The task
Copy the data that follows exactly, and include none of its images.

::: Given information

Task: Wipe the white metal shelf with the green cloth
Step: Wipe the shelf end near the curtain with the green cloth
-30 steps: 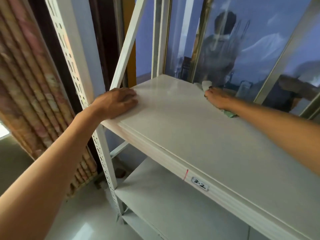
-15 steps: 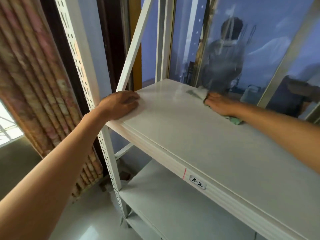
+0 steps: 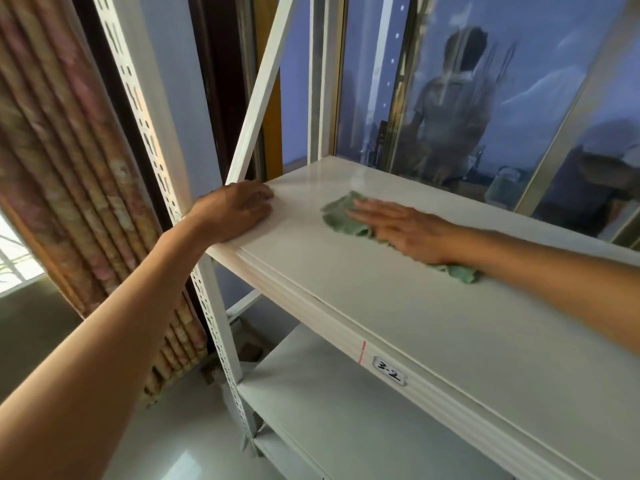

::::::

Exercise response
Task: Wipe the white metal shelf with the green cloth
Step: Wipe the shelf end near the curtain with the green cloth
-30 steps: 
-15 steps: 
+0 steps: 

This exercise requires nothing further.